_Your task_: A word-for-word copy of the data is what's wanted, with no pictures.

##### Data shown

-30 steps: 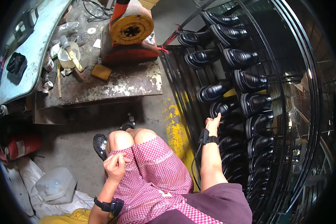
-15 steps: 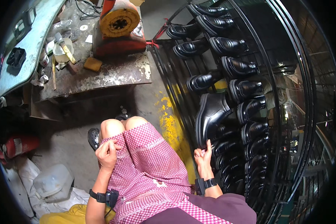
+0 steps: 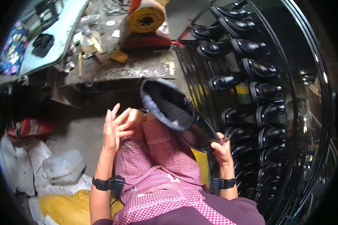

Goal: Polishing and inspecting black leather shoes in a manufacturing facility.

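A black leather boot (image 3: 202, 131) is held over my lap, tilted, with its wide opening showing a dark inside and a pale, bluish fuzzy-looking edge. My right hand (image 3: 222, 150) grips it at its lower right end, thumb on top. Something small and dark pokes out by those fingers; its kind cannot be made out. My left hand (image 3: 115, 129) is lifted beside my knee, fingers spread and holding nothing, a short way left of the boot. Beneath both hands lies my pink checked apron (image 3: 165, 153).
A metal rack (image 3: 285, 71) with several rows of black shoes (image 3: 266, 92) stands close on my right. Ahead is a worn workbench (image 3: 150, 69) bearing an orange machine with a yellow disc (image 3: 146, 20). At left are a red fire extinguisher (image 3: 32, 128) and a plastic jug (image 3: 65, 165).
The boot has come off the rack side to over my lap in my right hand, its opening now facing up. My left hand has risen and its fingers have spread. The view has shifted left.
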Motion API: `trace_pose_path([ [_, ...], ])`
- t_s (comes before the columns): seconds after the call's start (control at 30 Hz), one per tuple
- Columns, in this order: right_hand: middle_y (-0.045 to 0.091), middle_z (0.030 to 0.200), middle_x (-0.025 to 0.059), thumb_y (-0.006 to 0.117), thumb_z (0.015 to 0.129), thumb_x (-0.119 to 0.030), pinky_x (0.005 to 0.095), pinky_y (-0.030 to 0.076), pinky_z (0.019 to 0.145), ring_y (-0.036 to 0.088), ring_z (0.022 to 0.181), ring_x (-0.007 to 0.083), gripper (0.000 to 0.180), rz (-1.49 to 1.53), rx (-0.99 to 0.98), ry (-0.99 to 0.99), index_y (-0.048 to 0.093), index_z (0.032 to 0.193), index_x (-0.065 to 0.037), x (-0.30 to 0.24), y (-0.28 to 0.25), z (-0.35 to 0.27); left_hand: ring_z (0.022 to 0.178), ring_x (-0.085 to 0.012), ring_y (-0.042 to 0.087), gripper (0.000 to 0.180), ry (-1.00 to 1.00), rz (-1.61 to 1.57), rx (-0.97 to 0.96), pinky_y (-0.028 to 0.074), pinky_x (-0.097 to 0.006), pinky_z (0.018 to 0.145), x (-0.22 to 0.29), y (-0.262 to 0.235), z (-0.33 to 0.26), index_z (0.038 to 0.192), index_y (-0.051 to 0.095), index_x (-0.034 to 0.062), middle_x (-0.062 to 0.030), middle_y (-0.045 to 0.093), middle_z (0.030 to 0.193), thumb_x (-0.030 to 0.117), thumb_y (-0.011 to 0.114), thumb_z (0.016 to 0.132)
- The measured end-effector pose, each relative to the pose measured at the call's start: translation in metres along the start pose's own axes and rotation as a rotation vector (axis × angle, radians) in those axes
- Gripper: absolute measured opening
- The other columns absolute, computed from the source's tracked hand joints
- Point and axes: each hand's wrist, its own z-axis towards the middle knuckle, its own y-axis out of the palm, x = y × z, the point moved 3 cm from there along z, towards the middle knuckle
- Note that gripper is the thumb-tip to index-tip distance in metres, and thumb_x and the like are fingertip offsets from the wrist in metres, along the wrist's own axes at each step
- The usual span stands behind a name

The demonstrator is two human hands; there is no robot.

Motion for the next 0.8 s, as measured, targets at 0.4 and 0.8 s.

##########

_Result of this exercise_:
-30 steps: 
-15 steps: 
+0 steps: 

Goal: Polishing and inspecting black leather shoes in a manufacturing facility.

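A black leather boot (image 3: 202, 131) is held over my lap, tilted, with its wide opening showing a dark inside and a pale, bluish fuzzy-looking edge. My right hand (image 3: 222, 150) grips it at its lower right end, thumb on top. Something small and dark pokes out by those fingers; its kind cannot be made out. My left hand (image 3: 115, 129) is lifted beside my knee, fingers spread and holding nothing, a short way left of the boot. Beneath both hands lies my pink checked apron (image 3: 165, 153).
A metal rack (image 3: 285, 71) with several rows of black shoes (image 3: 266, 92) stands close on my right. Ahead is a worn workbench (image 3: 150, 69) bearing an orange machine with a yellow disc (image 3: 146, 20). At left are a red fire extinguisher (image 3: 32, 128) and a plastic jug (image 3: 65, 165).
The boot has come off the rack side to over my lap in my right hand, its opening now facing up. My left hand has risen and its fingers have spread. The view has shifted left.
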Motion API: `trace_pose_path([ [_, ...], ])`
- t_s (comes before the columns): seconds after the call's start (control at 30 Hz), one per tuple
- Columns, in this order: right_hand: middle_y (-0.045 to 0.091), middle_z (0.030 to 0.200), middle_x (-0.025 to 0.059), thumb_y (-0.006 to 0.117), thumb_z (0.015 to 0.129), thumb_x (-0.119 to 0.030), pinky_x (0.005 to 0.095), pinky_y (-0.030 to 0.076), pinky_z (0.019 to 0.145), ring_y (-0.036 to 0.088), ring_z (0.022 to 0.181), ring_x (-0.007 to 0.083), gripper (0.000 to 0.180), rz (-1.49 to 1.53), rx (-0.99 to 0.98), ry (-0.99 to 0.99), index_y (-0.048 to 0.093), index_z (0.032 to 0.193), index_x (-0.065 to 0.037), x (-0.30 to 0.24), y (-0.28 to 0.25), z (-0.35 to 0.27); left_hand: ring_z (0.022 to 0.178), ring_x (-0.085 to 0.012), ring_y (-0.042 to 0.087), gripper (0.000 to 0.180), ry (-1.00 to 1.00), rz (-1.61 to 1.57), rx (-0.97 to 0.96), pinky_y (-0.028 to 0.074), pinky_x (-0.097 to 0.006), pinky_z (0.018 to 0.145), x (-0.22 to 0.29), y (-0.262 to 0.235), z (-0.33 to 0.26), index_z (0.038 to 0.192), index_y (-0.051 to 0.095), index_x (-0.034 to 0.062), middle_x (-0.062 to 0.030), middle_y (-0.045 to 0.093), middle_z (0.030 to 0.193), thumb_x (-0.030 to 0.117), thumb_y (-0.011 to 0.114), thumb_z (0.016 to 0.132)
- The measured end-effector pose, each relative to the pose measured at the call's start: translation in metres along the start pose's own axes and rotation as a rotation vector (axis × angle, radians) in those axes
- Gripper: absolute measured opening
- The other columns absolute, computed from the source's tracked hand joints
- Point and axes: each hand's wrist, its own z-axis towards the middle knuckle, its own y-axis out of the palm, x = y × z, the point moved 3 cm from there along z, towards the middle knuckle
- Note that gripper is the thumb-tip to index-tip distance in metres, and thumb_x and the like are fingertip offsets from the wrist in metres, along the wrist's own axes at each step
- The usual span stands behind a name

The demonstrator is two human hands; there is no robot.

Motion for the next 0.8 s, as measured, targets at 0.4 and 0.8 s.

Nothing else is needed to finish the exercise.